Online Marketing Manager à Kameleoon, Alexis est passionné par les solutions d'optimisation de la conversion, et plus spécifiquement spécialisé dans l'A/B testing et la personnalisation.

Commentaires ( 4 )
  1. David Oudiette
    11 juin 2015 at 08:41
    Répondre

    Personnellement, j’aurais tendance à remettre en question le point 2, ou du moins à nuancer.

    Il me semble beaucoup plus sage de choisir ex ante un indicateur unique sur lequel reposera la règle de décision qui dictera s’il y a succès ou non pour le test. Cela n’empêche pas de mesurer d’autres KPI, bien entendu.

    Mais si on joue avec plusieurs KPI et qu’il faut arbitrer ex post, on complique le processus de décision inutilement en introduisant la plupart du temps des facteurs arbitraires.

    http://blogs.adobe.com/digitalmarketing/personalization/7-deadly-sins-of-testing-no-single-success-metric/

    • Alexis
      11 juin 2015 at 16:44
      Répondre

      Bonjour David et merci pour votre commentaire !
      Nous sommes d’accord sur le fait qu’il faut se concentrer sur un KPI qui dictera le succès ou non du test mené, c’est d’ailleurs ce que fait la majorité de nos clients.
      Cependant pour certains tests avancés il est essentiel de regarder d’autres indicateurs pour s’assurer du succès ou non du test. Si vous augmentez les ventes d’un produit par la présence d’un top produit en tête de liste par exemple, et que les ventes des autres produits du listing se dégradent, le test ne sera finalement pas un succès au regard de KPI plus secondaires.
      De même, comme vous pouvez le voir dans notre cas client Club Med (http://www.kameleoon.com/landings/clubmed), si Club Med n’avait analysé que la conversion de la première étape, ils en auraient conclu que les messages d’urgentisation convertissaient moins de visiteurs. C’est grâce à une analyse plus fine que Club Med s’est aperçu que l’affichage des messages avaient un impact sur les dernières étapes de réservation.

      • David Oudiette
        11 juin 2015 at 17:12
        Répondre

        Vous mettez le doigt sur un problème très intéressant dans la façon récurrente qu’il a de s’immiscer dans les têtes des testeurs novices, mais qui me semble un peu différent. 🙂

        Certes, comme vous l’illustrez, des problèmes peuvent se poser si l’on se fie à un indicateur comme un taux de conversion à un point donné d’un funnel sans regarder le funnel dans son ensemble, ou à un nombre de ventes sans regarder le volume.

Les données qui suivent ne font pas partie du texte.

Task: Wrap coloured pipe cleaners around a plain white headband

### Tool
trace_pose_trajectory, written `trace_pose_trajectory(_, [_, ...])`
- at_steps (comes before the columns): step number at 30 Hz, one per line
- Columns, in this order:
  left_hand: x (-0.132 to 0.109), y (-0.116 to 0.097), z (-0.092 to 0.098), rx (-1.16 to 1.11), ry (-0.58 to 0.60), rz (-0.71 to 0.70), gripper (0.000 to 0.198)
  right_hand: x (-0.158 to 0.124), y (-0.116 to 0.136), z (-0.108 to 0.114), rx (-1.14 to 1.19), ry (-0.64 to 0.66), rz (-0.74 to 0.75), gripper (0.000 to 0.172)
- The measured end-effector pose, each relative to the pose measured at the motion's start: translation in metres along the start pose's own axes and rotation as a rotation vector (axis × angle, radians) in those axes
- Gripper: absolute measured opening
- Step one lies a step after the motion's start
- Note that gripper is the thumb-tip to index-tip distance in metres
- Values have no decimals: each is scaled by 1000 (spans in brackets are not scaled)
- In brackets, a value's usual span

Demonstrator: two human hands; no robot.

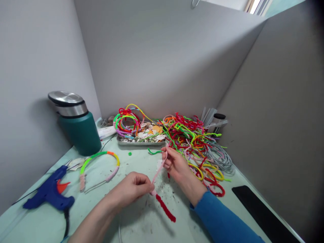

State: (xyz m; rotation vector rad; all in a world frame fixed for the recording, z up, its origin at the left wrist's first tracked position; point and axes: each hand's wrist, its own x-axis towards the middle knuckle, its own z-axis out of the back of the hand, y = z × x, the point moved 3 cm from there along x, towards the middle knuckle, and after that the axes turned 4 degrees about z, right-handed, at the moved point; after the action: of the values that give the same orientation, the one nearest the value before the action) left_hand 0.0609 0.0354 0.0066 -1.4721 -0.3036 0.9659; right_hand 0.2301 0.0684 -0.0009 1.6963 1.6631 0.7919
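Observation:
My left hand point(135, 187) is closed in a pinch on a band wrapped in red pipe cleaner point(165, 208), gripping it where the red wrap ends. A pink pipe cleaner point(159, 170) runs up from that spot to my right hand point(177, 163), whose fingers are pinched on its upper end. Both hands hover just above the pale green tabletop point(141, 222), near the middle. The sleeve on my right arm is blue.
A blue glue gun point(49, 194) lies at the left. Beside it is a multicoloured wrapped headband point(100, 162). A teal flask point(77, 125) stands behind. A metal tray point(140, 140) of shells and a heap of pipe cleaners point(194, 141) fill the back. A black slab point(260, 212) lies right.

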Motion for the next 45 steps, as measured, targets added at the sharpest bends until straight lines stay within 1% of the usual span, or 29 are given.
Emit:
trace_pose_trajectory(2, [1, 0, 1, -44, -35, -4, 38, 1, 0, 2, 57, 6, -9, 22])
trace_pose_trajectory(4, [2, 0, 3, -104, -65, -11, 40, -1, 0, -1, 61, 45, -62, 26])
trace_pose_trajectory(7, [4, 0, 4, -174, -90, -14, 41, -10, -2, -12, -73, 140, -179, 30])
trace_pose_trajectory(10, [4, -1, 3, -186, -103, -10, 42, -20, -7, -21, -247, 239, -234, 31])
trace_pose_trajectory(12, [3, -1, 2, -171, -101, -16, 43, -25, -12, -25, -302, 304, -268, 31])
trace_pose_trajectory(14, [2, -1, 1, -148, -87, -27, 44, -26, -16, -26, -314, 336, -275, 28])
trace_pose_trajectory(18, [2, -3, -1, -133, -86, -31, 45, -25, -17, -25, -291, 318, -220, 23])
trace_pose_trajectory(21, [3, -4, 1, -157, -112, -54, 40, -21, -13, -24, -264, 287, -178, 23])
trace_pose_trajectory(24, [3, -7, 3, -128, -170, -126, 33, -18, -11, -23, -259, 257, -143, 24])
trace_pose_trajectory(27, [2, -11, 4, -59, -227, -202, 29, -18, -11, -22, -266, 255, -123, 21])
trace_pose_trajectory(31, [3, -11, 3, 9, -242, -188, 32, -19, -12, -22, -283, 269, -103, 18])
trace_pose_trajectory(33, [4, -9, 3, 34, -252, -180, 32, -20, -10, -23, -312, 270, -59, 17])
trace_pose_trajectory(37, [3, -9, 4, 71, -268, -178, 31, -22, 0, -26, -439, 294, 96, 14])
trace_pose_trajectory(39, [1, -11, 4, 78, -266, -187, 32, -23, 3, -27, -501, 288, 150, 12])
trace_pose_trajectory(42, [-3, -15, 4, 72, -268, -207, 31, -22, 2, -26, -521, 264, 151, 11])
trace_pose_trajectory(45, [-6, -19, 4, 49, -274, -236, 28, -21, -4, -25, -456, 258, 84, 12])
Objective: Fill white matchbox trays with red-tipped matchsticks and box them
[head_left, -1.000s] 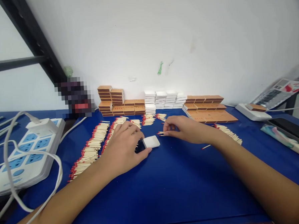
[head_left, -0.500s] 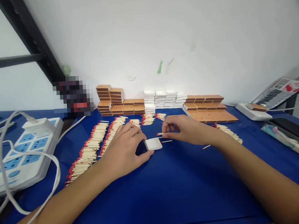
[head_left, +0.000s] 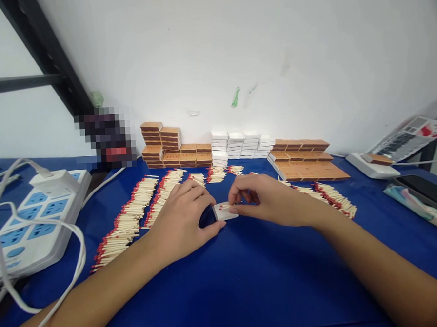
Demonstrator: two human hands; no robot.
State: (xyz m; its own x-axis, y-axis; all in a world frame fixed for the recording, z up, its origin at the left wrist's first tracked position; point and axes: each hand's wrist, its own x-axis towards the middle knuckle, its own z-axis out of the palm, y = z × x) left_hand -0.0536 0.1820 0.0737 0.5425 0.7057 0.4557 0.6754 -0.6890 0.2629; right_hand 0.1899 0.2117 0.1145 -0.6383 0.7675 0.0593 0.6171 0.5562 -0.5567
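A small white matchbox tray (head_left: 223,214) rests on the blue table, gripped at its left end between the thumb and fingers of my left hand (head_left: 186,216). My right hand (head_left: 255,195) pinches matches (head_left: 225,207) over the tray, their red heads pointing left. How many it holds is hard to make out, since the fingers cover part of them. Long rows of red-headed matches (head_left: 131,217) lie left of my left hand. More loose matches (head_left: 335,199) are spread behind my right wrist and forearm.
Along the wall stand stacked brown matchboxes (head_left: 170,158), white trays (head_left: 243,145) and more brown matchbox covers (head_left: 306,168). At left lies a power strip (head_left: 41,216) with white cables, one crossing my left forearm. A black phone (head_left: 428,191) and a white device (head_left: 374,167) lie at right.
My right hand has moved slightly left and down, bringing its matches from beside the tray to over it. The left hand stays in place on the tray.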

        Mais cela remet plutôt en cause la pertinence des indicateurs choisis (taux de conversion/nombre de ventes vs. impact sur le bottom line), plutôt que le bien fondé d’en avoir un seul.

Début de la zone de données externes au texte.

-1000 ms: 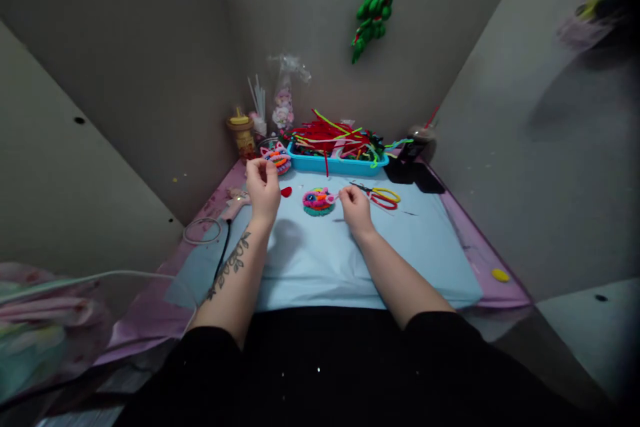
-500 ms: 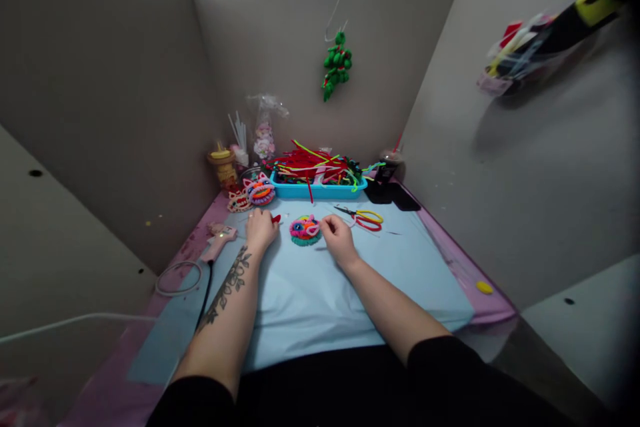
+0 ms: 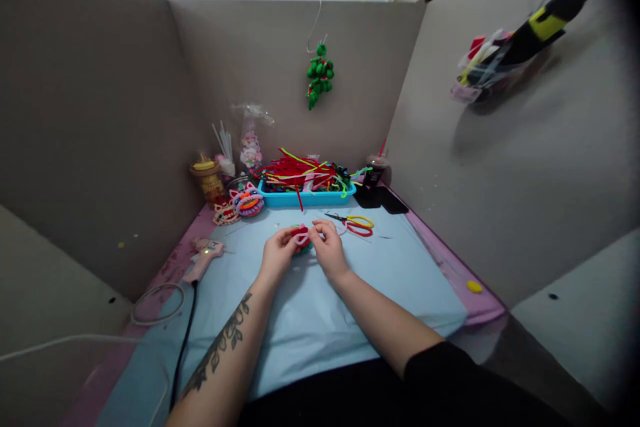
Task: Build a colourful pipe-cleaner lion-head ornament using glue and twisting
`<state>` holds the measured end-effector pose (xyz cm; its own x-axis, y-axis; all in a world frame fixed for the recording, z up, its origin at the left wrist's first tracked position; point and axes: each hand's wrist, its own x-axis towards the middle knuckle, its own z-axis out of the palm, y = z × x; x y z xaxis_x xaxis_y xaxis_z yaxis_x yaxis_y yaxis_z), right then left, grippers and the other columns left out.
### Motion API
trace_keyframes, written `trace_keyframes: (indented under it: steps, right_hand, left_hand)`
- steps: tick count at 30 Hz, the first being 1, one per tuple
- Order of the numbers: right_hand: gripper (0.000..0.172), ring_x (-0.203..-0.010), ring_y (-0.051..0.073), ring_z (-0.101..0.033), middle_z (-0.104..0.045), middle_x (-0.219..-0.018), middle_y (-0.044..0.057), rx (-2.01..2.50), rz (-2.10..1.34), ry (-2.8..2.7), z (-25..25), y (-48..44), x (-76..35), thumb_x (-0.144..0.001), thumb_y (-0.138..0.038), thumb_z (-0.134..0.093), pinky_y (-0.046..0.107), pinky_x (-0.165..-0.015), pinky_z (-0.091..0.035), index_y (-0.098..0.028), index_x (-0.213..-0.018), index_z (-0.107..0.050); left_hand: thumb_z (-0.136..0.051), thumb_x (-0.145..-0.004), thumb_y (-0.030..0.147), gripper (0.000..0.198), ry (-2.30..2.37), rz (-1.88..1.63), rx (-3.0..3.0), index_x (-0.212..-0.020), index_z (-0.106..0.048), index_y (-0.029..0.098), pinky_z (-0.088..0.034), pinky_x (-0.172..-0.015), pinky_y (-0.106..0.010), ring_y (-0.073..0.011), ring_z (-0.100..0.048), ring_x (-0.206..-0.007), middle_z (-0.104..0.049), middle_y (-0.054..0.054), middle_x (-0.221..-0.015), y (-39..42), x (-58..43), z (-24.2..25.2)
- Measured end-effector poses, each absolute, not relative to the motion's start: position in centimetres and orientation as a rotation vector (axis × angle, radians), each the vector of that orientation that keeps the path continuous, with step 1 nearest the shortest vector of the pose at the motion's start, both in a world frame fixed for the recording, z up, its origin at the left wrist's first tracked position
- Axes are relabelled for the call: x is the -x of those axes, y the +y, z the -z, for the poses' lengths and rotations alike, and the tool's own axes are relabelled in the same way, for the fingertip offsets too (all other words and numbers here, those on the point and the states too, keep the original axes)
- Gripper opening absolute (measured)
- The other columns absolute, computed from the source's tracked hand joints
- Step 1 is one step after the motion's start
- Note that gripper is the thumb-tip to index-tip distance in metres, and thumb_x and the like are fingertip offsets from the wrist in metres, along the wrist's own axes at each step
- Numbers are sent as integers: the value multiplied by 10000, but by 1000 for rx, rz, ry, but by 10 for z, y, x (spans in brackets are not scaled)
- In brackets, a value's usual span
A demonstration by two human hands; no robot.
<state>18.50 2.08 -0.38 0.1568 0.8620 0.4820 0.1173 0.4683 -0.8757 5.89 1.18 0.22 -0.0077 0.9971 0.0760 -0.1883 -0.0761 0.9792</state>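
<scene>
My left hand (image 3: pixel 278 253) is closed, its fingertips pinching a small red fuzzy piece (image 3: pixel 299 231) in the middle of the blue mat. Close beside it, my right hand (image 3: pixel 329 252) pinches one end of a pale pink pipe cleaner (image 3: pixel 302 239) bent into a loop, which lies against the red piece. Just beneath both sets of fingertips is a round, colourful pipe-cleaner face (image 3: pixel 304 251) with a teal edge, mostly hidden by the fingers. Scissors (image 3: pixel 359 229) with yellow and red handles lie to the right, blades pointing left.
A blue tray (image 3: pixel 305 199) heaped with pipe cleaners stands behind the hands. Finished pipe-cleaner faces (image 3: pixel 247 201) sit left of it. A pink glue gun (image 3: pixel 206 260) and its cable lie on the left. A drink cup (image 3: pixel 375 172) stands back right; grey partitions (image 3: pixel 280 67) enclose the table.
My left hand has come right with the red piece, from the mat's left side to the pipe-cleaner face, meeting my right hand there. The camera view has shifted slightly.
</scene>
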Motion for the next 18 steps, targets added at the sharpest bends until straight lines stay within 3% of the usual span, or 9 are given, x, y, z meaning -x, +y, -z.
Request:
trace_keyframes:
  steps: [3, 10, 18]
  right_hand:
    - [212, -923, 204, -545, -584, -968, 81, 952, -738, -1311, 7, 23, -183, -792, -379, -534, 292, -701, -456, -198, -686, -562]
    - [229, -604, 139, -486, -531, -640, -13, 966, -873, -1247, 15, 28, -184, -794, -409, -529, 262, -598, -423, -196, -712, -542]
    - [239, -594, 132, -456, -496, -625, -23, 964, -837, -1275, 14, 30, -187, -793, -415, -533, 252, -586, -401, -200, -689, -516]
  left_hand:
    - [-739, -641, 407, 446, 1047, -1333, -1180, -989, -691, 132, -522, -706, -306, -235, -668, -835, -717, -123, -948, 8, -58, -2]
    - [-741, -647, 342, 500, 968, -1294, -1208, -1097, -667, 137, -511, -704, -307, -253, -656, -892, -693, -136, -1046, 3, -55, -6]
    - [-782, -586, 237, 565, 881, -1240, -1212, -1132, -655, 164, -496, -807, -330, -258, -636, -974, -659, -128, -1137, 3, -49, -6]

        Par ailleurs, votre exemple montre précisément le problème que je décrivais : en admettant que le produit phare se vende mieux et que les autres produits se vendent moins bien, quelle décision prendre à partir de ces données ? En utilisant un seul KPI bien choisi (impact sur le chiffre d’affaires, chiffre d’affaires par visiteur), la question ne se pose plus.

        • Alexis
          15 juin 2015 at 11:15
          Répondre

          Bonjour David,

          Je tiens d’abord à vous remercier pour votre commentaire que je trouve très intéressant.

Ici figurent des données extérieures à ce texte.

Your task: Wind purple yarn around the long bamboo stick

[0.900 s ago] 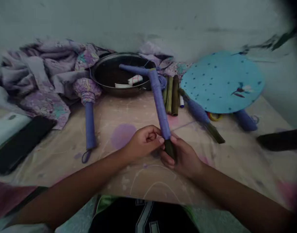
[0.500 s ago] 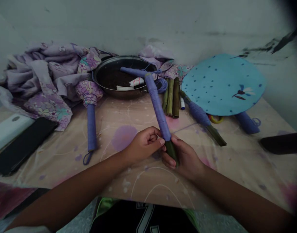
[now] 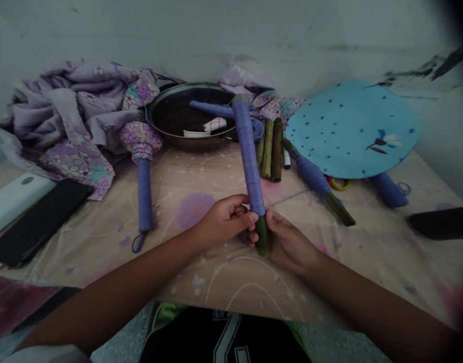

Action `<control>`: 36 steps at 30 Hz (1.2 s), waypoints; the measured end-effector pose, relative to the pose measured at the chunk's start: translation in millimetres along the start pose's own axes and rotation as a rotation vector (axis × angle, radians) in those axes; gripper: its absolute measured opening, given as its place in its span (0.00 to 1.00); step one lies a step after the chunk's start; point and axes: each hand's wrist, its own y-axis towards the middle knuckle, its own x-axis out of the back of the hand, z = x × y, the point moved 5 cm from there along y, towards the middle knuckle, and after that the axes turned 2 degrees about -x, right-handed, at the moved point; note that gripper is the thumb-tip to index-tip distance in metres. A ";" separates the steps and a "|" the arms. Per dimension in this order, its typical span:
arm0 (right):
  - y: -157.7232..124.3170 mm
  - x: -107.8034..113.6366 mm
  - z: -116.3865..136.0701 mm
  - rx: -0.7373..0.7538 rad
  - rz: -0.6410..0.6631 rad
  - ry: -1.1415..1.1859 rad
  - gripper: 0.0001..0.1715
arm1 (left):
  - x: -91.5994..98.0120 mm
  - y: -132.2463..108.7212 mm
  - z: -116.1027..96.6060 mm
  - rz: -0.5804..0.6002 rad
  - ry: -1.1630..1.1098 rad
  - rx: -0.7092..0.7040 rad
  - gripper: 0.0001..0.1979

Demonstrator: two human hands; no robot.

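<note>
A green bamboo stick [image 3: 262,234], bound for most of its length in purple thread [image 3: 248,151], stands leaning slightly left in front of me. My left hand [image 3: 231,222] is closed on it near the lower end of the winding, thumb across the front. On the other side, my right hand [image 3: 292,239] is closed against the bare lower end, its fingers partly hidden behind the stick. A single strand runs from beside my right thumb to a thread-wound bamboo strip [image 3: 314,176] on the table.
A black pan [image 3: 193,143] holds dark material and another purple-wrapped stick. Bamboo pieces [image 3: 268,151] lie beside a blue dotted round fan [image 3: 348,131]. Floral cloth [image 3: 72,116], a purple-handled object [image 3: 144,196] and a black phone [image 3: 38,222] are at left.
The wrapped stick has turned more upright, its bottom end shifting left. My right fingers no longer curl over the front of its lower end.
</note>
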 end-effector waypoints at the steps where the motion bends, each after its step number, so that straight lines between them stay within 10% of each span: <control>1: -0.8 -0.8 -0.2 -0.002 0.008 -0.016 0.13 | -1.0 -1.1 -0.2 0.006 0.000 -0.019 0.16; 12: -3.5 -6.2 3.0 0.052 0.012 -0.114 0.21 | 11.3 -1.4 -5.1 -0.168 0.189 -0.119 0.17; 28: -3.7 -8.0 1.8 0.013 0.057 -0.070 0.15 | 0.8 -5.2 -9.8 0.060 0.046 -0.063 0.15; 36: -4.4 -3.9 0.9 0.034 0.030 -0.188 0.16 | 14.3 -2.6 -17.8 -0.136 0.341 -0.162 0.14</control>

          Personnellement, pour moi un test A/B formulé avec plusieurs KPI (critères, objectifs) est comme un problème d’optimisation multicritère où on essaie d’optimiser simultanément plusieurs objectifs d’un même problème. Il est donc difficile, voire impossible de trouver « la » solution optimale pour ce problème mult-critère. Il existe cependant un « ensemble » de solutions optimales, formant ce qu’on appelle la « frontière de Pareto ».

          Il se trouve que chacune des solutions est déterminée en fonction de l’ensemble des autres. Ainsi, mathématiquement il est possible d’obtenir un ensemble de solutions pour un problème formulé avec plusieurs critères.

          Cependant, et comme vous le mentionner si bien dans votre dernier commentaire, il se pourrait que dans le cas particulier des tests A/B, les indicateurs choisis ne sont pas pertinents. En effet, chaque site, chaque expérience a sa spécificité, c’est la raison pour laquelle nous recommandons nos clients de bien définir les objectifs (primaires, secondaires). Ceci nous conduit à mieux appréhender le test et définir le meilleur indicateur de performance en terme de pertinence.